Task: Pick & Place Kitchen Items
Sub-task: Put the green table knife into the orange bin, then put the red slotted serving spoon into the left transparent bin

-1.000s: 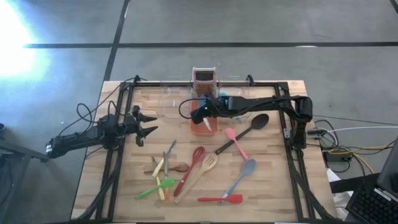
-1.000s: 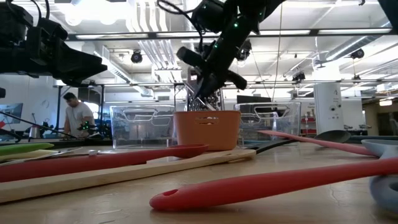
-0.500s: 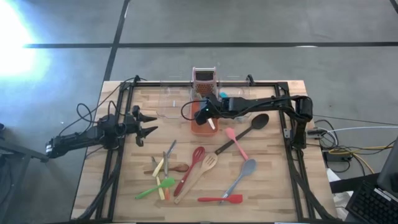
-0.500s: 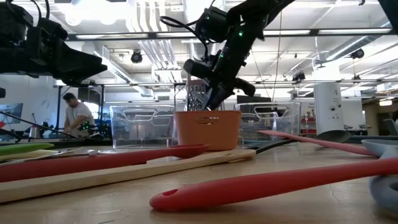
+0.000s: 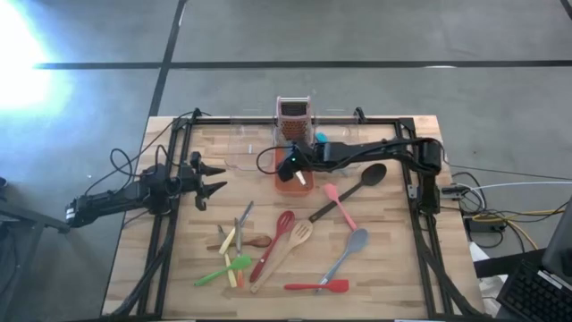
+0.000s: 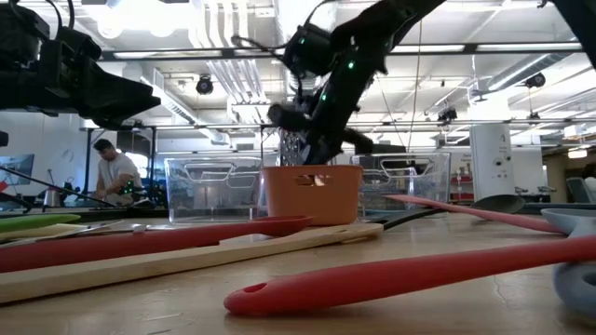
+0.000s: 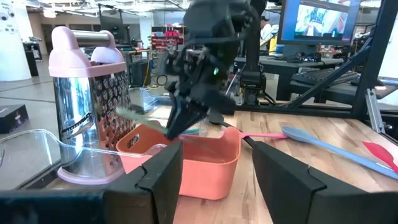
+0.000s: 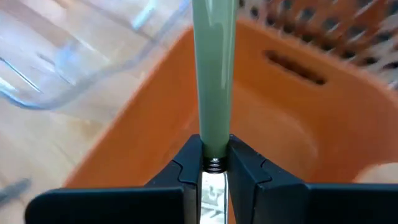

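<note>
My right gripper hangs over the orange tub, shut on a utensil with a pale green handle. The handle sticks out ahead of the fingers, above the tub's rim. My left gripper waits open at the table's left side, touching nothing. Other kitchen items lie flat on the table's near half: a red spoon, a wooden fork, a grey-blue spoon, a red spatula, a pink spatula, a black ladle, green spatulas and yellow-handled knives. My right gripper pinches the utensil between its two fingers at the handle's end, where the green handle meets a metal part. The fingers slant down from the table's right side, and the handle runs on along their line. The utensil is clear of the table, above the tub.
A metal grater with a pink top stands just behind the orange tub. Clear plastic tubs flank the orange tub at the far side. A black frame borders the table. A person stands in the room beyond.
My right gripper has sunk toward the orange tub with the green-handled utensil, staying shut on it and rolling slightly. Its fingers now stand just above the tub's rim.
</note>
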Controlling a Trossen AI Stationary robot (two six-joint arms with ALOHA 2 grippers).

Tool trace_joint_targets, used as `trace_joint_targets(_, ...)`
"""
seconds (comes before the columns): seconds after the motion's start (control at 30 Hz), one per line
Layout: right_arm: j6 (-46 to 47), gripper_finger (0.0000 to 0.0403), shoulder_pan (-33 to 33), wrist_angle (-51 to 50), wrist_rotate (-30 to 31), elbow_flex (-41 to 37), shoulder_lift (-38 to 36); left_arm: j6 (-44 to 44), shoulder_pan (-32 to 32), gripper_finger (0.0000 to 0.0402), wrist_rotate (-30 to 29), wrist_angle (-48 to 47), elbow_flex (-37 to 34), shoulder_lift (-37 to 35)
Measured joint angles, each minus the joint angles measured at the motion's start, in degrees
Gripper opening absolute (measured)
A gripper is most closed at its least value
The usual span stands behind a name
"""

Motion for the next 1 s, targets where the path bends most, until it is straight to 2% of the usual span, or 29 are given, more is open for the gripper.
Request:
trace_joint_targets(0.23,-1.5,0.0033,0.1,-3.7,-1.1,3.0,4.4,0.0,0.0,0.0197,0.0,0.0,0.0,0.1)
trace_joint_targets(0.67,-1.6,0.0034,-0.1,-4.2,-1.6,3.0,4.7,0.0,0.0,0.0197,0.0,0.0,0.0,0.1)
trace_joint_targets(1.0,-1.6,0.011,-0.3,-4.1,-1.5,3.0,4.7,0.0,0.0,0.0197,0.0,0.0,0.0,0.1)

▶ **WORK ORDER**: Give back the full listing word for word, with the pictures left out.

▶ **TASK RESPONSE**:
Task: Pick & Place Kitchen Items
Sub-task: Put the green table knife into the orange bin, then put the red slotted serving spoon into the left transparent bin

-1.000s: 
-1.000s: 
-0.500s: 
-0.500s: 
+0.000s: 
+0.000s: 
+0.000s: 
+0.000s: 

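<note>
My right gripper hangs over the orange tub, shut on a utensil with a pale green handle. The handle sticks out ahead of the fingers, above the tub's rim. My left gripper waits open at the table's left side, touching nothing. Other kitchen items lie flat on the table's near half: a red spoon, a wooden fork, a grey-blue spoon, a red spatula, a pink spatula, a black ladle, green spatulas and yellow-handled knives. My right gripper pinches the utensil between its two fingers at the handle's end, where the green handle meets a metal part. The fingers slant down from the table's right side, and the handle runs on along their line. The utensil is clear of the table, above the tub.
A metal grater with a pink top stands just behind the orange tub. Clear plastic tubs flank the orange tub at the far side. A black frame borders the table. A person stands in the room beyond.
My right gripper has sunk toward the orange tub with the green-handled utensil, staying shut on it and rolling slightly. Its fingers now stand just above the tub's rim.
</note>
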Controlling a Trossen AI Stationary robot (two six-joint arms with ALOHA 2 grippers).

Tool trace_joint_targets, used as `trace_joint_targets(_, ...)`
"""
seconds (comes before the columns): seconds after the motion's start (control at 30 Hz), one per line
Layout: right_arm: j6 (-46 to 47), gripper_finger (0.0000 to 0.0403), shoulder_pan (-33 to 33), wrist_angle (-51 to 50), wrist_rotate (-30 to 31), elbow_flex (-41 to 37), shoulder_lift (-38 to 36); left_arm: j6 (-44 to 44), shoulder_pan (-32 to 32), gripper_finger (0.0000 to 0.0402), wrist_rotate (-30 to 29), wrist_angle (-48 to 47), elbow_flex (-37 to 34), shoulder_lift (-37 to 35)
Measured joint angles, each minus the joint angles measured at the motion's start, in degrees
Gripper opening absolute (measured)
A gripper is most closed at its least value
The usual span stands behind a name
"""

Motion for the next 1 s, targets where the path bends most, until it is straight to 2% of the usual span, or 29 are given, more is open for the gripper.
Request:
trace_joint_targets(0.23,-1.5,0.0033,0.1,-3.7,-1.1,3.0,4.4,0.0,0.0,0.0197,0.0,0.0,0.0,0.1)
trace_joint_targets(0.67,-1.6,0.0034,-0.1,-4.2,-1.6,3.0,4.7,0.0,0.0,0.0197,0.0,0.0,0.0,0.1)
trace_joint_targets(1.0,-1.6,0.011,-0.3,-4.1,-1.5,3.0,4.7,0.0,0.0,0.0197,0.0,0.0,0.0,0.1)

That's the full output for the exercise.